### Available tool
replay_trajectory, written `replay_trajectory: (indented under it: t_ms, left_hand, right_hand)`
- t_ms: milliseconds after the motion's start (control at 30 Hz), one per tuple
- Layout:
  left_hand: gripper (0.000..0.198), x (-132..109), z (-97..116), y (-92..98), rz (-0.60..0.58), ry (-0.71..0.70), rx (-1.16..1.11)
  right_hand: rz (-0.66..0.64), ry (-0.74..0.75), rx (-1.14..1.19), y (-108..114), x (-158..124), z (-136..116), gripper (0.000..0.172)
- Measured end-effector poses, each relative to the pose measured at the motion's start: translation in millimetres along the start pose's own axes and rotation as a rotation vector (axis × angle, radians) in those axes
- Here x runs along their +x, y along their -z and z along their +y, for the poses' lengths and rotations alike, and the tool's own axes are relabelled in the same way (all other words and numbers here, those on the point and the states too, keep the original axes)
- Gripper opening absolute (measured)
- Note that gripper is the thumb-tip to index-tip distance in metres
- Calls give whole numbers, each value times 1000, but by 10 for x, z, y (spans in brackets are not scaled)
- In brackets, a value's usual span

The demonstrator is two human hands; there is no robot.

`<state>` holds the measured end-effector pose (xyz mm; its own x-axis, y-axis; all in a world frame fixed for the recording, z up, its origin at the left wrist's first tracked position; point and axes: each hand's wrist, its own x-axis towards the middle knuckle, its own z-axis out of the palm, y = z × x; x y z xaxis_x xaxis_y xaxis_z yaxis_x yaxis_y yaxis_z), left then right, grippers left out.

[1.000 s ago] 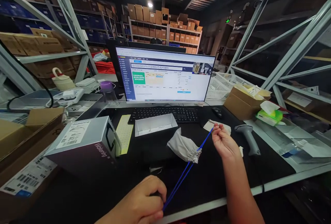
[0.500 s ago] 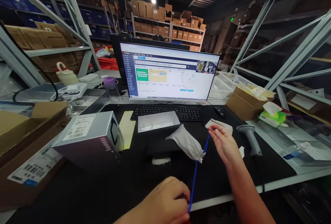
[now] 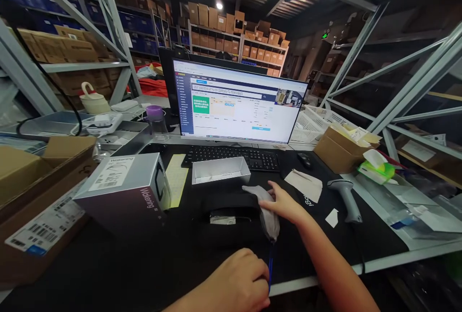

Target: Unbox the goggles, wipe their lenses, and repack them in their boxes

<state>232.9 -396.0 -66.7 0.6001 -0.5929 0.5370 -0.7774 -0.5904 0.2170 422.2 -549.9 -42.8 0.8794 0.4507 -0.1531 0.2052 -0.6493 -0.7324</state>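
A small grey drawstring pouch (image 3: 266,211) lies on the black desk mat (image 3: 173,249) in front of the keyboard. My right hand (image 3: 285,204) rests on the pouch, its fingers curled over the cloth. A blue cord (image 3: 270,266) runs from the pouch's mouth down to my left hand (image 3: 238,285), which is closed on the cord near the desk's front edge. Just left of the pouch sits a black case (image 3: 227,211) with a white label.
A silver tray (image 3: 220,170) stands before the keyboard (image 3: 233,156) and monitor (image 3: 238,105). A grey product box (image 3: 124,192) and cardboard boxes (image 3: 32,177) fill the left. A barcode scanner (image 3: 346,196), paper slip (image 3: 305,184), mouse (image 3: 305,159) and brown box (image 3: 339,146) lie right.
My right hand let go of the blue cord's far end and dropped leftward onto the pouch. The cord, stretched long before, now shows only a short length at my left hand.
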Motion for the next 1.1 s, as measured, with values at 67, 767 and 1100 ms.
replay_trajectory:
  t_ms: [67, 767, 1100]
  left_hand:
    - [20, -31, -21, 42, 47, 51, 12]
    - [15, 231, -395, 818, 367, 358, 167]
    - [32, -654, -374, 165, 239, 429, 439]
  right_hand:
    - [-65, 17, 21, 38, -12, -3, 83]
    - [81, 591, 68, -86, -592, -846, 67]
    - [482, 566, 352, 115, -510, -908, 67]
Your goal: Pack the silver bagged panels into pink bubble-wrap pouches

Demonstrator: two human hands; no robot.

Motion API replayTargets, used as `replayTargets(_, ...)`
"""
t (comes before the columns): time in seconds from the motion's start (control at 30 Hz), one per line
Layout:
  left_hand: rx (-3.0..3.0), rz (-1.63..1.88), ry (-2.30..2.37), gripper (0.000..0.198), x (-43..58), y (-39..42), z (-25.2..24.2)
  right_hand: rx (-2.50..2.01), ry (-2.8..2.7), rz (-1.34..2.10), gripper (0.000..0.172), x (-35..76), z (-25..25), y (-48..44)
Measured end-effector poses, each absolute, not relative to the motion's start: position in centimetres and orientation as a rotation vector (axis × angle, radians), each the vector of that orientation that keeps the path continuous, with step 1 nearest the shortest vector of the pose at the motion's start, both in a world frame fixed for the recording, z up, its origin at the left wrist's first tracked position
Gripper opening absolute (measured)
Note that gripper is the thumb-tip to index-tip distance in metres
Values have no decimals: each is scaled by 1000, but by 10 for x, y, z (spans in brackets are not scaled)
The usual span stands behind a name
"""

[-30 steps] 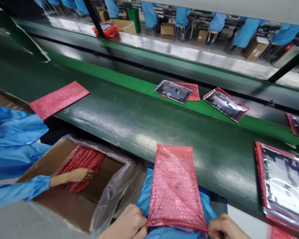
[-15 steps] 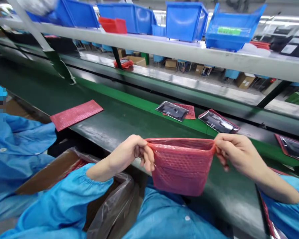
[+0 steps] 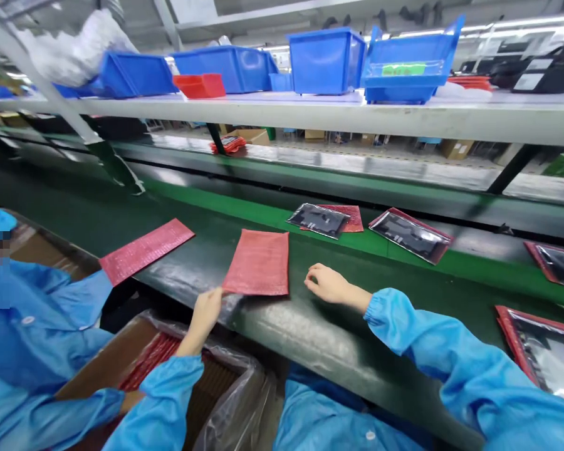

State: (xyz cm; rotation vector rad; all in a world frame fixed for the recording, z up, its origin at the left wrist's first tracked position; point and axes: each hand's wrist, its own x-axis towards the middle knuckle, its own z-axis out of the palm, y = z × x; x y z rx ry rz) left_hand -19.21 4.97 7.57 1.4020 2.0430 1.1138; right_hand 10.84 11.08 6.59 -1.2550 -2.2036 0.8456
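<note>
A red bubble-wrap bag (image 3: 259, 263) lies flat on the dark green conveyor belt (image 3: 319, 351), in front of me. My left hand (image 3: 208, 310) pinches its near left corner. Just to the right of the bag, apart from it, my right hand (image 3: 329, 285) hovers over the belt. Its fingers are loosely curled, with a gap at the thumb and nothing in them. Beyond it, on the green strip, lie a dark part in a clear bag (image 3: 318, 219) on a red bag (image 3: 350, 216), and another bagged dark part (image 3: 408, 233).
To the left, another red bag (image 3: 146, 250) lies near a co-worker in blue (image 3: 42, 313). Below the belt edge, a lined carton (image 3: 117, 357) holds red bags. More bagged dark parts (image 3: 545, 344) lie at right. A shelf (image 3: 263, 111) with blue bins (image 3: 326, 62) spans above.
The red bag has gone from being held up, stretched at its mouth between both hands, to lying on the belt further left. My right hand has let go; my left still grips a corner.
</note>
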Motion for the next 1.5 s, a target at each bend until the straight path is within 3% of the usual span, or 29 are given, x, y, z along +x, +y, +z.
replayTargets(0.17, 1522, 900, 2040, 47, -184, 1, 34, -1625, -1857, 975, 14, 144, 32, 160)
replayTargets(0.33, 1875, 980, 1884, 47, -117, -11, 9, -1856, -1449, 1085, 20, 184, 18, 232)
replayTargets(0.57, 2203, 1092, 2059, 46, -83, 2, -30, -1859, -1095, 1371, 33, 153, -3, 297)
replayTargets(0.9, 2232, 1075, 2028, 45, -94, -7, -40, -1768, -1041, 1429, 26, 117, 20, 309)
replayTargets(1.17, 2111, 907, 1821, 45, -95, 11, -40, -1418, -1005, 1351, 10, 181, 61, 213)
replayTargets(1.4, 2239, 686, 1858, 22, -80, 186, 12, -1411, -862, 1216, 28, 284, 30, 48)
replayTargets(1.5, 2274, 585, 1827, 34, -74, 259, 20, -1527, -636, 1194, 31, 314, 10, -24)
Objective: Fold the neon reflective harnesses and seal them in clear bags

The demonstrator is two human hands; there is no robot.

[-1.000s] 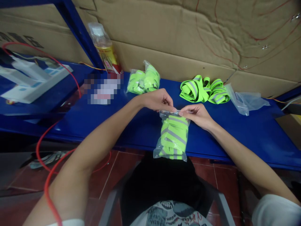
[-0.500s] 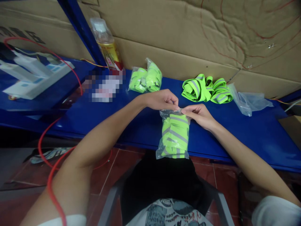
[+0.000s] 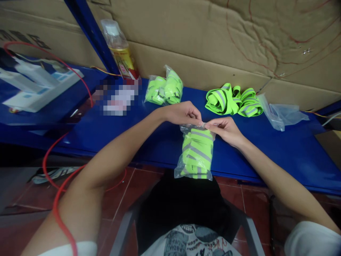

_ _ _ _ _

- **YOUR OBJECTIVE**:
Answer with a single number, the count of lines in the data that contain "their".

- **ANSWER BELOW**:
2